## TASK REQUIREMENTS
Only lines holding "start" are needed; copy each of them from the data below.
--------
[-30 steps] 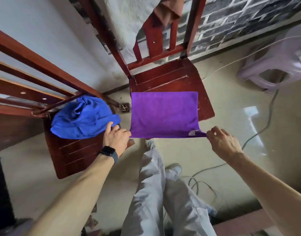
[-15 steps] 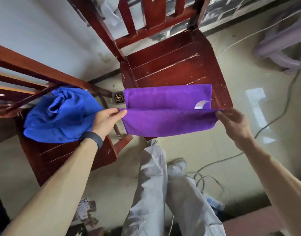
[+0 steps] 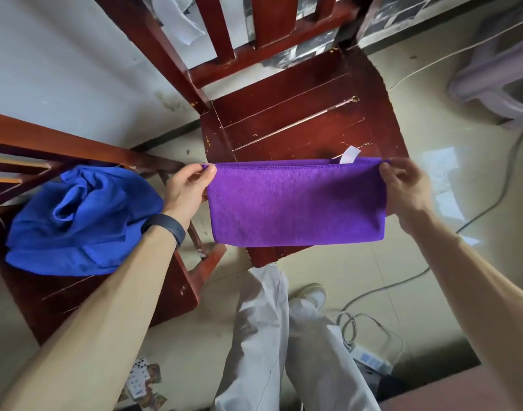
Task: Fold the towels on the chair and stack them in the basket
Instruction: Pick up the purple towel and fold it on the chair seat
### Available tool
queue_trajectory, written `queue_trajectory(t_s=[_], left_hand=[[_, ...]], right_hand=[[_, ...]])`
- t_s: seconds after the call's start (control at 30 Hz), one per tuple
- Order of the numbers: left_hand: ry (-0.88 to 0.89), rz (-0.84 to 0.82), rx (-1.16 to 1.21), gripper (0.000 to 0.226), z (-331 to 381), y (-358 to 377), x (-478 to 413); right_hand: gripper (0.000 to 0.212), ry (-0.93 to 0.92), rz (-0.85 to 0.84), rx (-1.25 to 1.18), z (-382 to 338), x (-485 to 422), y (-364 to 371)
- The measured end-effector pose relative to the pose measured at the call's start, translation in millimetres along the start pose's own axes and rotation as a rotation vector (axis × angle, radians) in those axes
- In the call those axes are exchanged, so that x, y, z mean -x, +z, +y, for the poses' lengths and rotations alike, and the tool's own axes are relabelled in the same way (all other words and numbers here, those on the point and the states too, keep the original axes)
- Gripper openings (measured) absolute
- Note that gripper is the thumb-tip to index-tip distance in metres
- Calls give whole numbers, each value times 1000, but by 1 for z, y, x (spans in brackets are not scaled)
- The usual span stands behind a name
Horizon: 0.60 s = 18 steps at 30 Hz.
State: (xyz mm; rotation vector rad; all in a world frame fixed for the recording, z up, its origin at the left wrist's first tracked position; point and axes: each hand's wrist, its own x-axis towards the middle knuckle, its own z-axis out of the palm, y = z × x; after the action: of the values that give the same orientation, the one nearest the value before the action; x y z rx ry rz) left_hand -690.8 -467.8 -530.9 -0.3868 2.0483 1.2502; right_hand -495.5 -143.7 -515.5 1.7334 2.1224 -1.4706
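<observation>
- Fingers [image 3: 207, 174] of your left hand [image 3: 184, 189] are curled in. Thumb and forefinger pinch the top left corner of the purple towel [image 3: 296, 203].
- Your right hand [image 3: 405, 189] mirrors this. Its fingers [image 3: 394, 171] are bent tight and pinch the top right corner.
- Between your hands the purple towel hangs as a wide band, folded double. Its top edge is pulled taut and level, and the fold runs along the bottom.
- A white tag [image 3: 348, 154] sticks up behind the top edge, close to your right hand.
- Seen from above, the towel covers the front part of a dark red wooden chair seat [image 3: 298, 114]. You cannot tell whether the cloth touches the wood.
- To your left a blue towel [image 3: 82, 221] lies in a crumpled heap on the seat of a second wooden chair [image 3: 47, 301]. Your left forearm crosses over its right edge, and a black wristband [image 3: 165, 229] sits on that wrist.
- Below the towel are your legs in pale trousers [image 3: 272, 336] and one light shoe [image 3: 310, 295], standing between the two chairs.
- Right of your legs, white cables [image 3: 361, 318] loop on the floor beside a power strip [image 3: 370, 358]. Playing cards [image 3: 141, 381] lie scattered at lower left.
- A lilac plastic stool [image 3: 497, 81] stands at upper right, well apart from the chair.
- Behind the towel the seat boards are bare up to the upright back slats [image 3: 272, 22]. A pale wall closes the left side.
- Right of your right hand the tiled floor is open, crossed by one thin cable.
</observation>
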Motion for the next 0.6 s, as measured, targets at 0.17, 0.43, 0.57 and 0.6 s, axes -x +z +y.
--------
## ANSWER SECTION
- t_s: seconds after the call's start (control at 30 Hz), one per tuple
- The measured end-effector pose relative to the pose measured at the call's start, translation in millimetres along the start pose's own axes and rotation as a rotation vector (axis × angle, radians) in those axes

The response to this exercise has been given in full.